» WORK REQUEST
With the pictures set aside, write out all of the data exactly as it stands.

■ ■ ■ ■ ■

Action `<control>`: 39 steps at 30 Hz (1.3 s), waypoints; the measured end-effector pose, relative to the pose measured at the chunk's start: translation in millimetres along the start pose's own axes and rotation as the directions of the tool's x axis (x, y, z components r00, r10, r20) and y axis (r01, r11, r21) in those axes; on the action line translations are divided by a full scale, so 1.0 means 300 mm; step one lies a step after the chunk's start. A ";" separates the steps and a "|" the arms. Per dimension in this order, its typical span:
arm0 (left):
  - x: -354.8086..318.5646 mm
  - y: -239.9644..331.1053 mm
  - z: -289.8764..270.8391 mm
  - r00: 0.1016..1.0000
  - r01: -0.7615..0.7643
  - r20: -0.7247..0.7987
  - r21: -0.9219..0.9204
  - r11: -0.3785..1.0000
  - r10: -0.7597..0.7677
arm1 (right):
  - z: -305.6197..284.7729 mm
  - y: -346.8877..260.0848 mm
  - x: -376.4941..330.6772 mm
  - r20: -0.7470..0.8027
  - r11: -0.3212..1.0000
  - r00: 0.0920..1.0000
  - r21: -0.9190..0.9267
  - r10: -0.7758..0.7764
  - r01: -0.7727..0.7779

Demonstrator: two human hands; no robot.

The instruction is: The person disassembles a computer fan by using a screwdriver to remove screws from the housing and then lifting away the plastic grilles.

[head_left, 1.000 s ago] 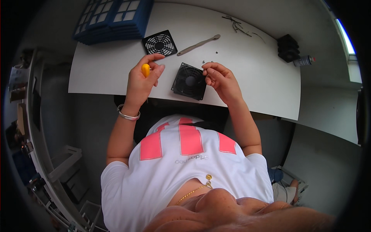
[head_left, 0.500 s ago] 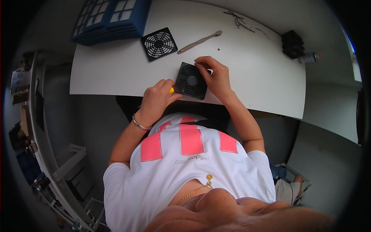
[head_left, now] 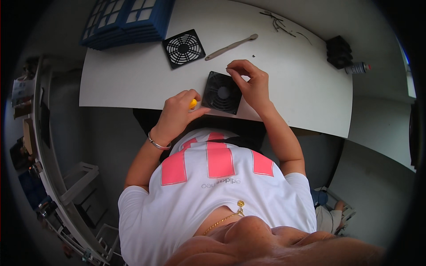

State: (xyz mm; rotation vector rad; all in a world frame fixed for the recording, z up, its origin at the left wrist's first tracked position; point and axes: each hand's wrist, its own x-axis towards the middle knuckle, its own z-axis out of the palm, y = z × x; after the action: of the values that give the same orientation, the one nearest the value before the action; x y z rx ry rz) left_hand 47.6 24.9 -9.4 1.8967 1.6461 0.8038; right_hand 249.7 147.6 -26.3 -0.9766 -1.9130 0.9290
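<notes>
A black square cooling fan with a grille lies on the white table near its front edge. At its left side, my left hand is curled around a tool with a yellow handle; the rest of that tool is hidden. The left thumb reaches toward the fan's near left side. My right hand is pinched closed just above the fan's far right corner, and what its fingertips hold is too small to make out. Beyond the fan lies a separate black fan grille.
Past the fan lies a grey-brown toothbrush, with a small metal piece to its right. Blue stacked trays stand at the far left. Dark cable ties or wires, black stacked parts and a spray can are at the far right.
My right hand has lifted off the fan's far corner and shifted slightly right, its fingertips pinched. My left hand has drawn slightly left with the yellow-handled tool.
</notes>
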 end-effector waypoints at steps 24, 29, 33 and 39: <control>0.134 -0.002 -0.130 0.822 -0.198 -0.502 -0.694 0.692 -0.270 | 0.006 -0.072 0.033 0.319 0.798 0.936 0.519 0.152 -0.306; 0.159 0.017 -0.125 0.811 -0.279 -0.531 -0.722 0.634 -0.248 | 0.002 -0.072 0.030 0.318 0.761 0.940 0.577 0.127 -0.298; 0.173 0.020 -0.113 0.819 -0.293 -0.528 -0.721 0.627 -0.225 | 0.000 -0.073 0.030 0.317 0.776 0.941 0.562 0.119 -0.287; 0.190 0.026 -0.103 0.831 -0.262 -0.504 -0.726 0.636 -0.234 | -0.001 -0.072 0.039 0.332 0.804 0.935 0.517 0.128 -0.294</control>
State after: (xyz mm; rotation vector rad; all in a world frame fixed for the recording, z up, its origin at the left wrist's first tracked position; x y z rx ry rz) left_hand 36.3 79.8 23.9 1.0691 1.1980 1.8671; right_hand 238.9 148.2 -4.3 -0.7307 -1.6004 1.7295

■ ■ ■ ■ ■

» REPLY TO THE TASK
Action `<control>`: 39 steps at 30 Hz (1.3 s), waypoints; the measured end-effector pose, relative to the pose measured at the chunk's start: translation in millimetres along the start pose's own axes and rotation as the directions of the tool's x axis (x, y, z components r00, r10, r20) and y axis (r01, r11, r21) in those axes; on the action line translations are divided by a full scale, so 1.0 means 300 mm; step one lies a step after the chunk's start. A ";" separates the steps and a "|" the arms. Per dimension in this order, its typical span:
arm0 (left):
  - x: -354.8086..318.5646 mm
  - y: -239.9644..331.1053 mm
  - z: -289.8764..270.8391 mm
  - r00: 0.1016..1.0000
  - r01: -0.7615..0.7643
  - r20: -0.7247..0.7987
  - r21: -0.9219..0.9204
  - r11: -0.3785..1.0000
  - r10: -0.7597..0.7677
arm1 (right):
  - z: -305.6197..284.7729 mm
  - y: -346.8877..260.0848 mm
  - x: -376.4941..330.6772 mm
  - r20: -0.7470..0.8027
  - r11: -0.3212..1.0000
  - r00: 0.0920..1.0000
  - r21: -0.9190..0.9267
  - r10: -0.7758..0.7764
  - r01: -0.7727..0.7779

Demonstrator: two human hands; no robot.

The instruction is: The person disassembles a computer fan by using a screwdriver to remove screws from the housing and then lifting away the plastic grilles.

[head_left, 1.000 s ago] 
[head_left, 0.500 s ago] 
[head_left, now] 

State: (xyz mm; rotation vector rad; all in a world frame fixed for the recording, z up, its origin at the left wrist's first tracked position; point and axes: each hand's wrist, its own x-axis towards the middle knuckle, its own z-axis out of the palm, y = z × x; after the action: of the values that give the same orientation, the one nearest the value before the action; x y z rx ry rz) left_hand 47.6 24.9 -9.4 1.8967 1.6461 0.8038; right_hand 249.7 147.6 -26.3 -0.9766 -1.9130 0.9290
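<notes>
A black square cooling fan with a grille lies on the white table near its front edge. At its left side, my left hand is curled around a tool with a yellow handle; the rest of that tool is hidden. The left thumb reaches toward the fan's near left side. My right hand is pinched closed just above the fan's far right corner, and what its fingertips hold is too small to make out. Beyond the fan lies a separate black fan grille.
Past the fan lies a grey-brown toothbrush, with a small metal piece to its right. Blue stacked trays stand at the far left. Dark cable ties or wires, black stacked parts and a spray can are at the far right.
My right hand has lifted off the fan's far corner and shifted slightly right, its fingertips pinched. My left hand has drawn slightly left with the yellow-handled tool.
</notes>
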 end-effector waypoints at steps 24, 29, 33 and 39: <control>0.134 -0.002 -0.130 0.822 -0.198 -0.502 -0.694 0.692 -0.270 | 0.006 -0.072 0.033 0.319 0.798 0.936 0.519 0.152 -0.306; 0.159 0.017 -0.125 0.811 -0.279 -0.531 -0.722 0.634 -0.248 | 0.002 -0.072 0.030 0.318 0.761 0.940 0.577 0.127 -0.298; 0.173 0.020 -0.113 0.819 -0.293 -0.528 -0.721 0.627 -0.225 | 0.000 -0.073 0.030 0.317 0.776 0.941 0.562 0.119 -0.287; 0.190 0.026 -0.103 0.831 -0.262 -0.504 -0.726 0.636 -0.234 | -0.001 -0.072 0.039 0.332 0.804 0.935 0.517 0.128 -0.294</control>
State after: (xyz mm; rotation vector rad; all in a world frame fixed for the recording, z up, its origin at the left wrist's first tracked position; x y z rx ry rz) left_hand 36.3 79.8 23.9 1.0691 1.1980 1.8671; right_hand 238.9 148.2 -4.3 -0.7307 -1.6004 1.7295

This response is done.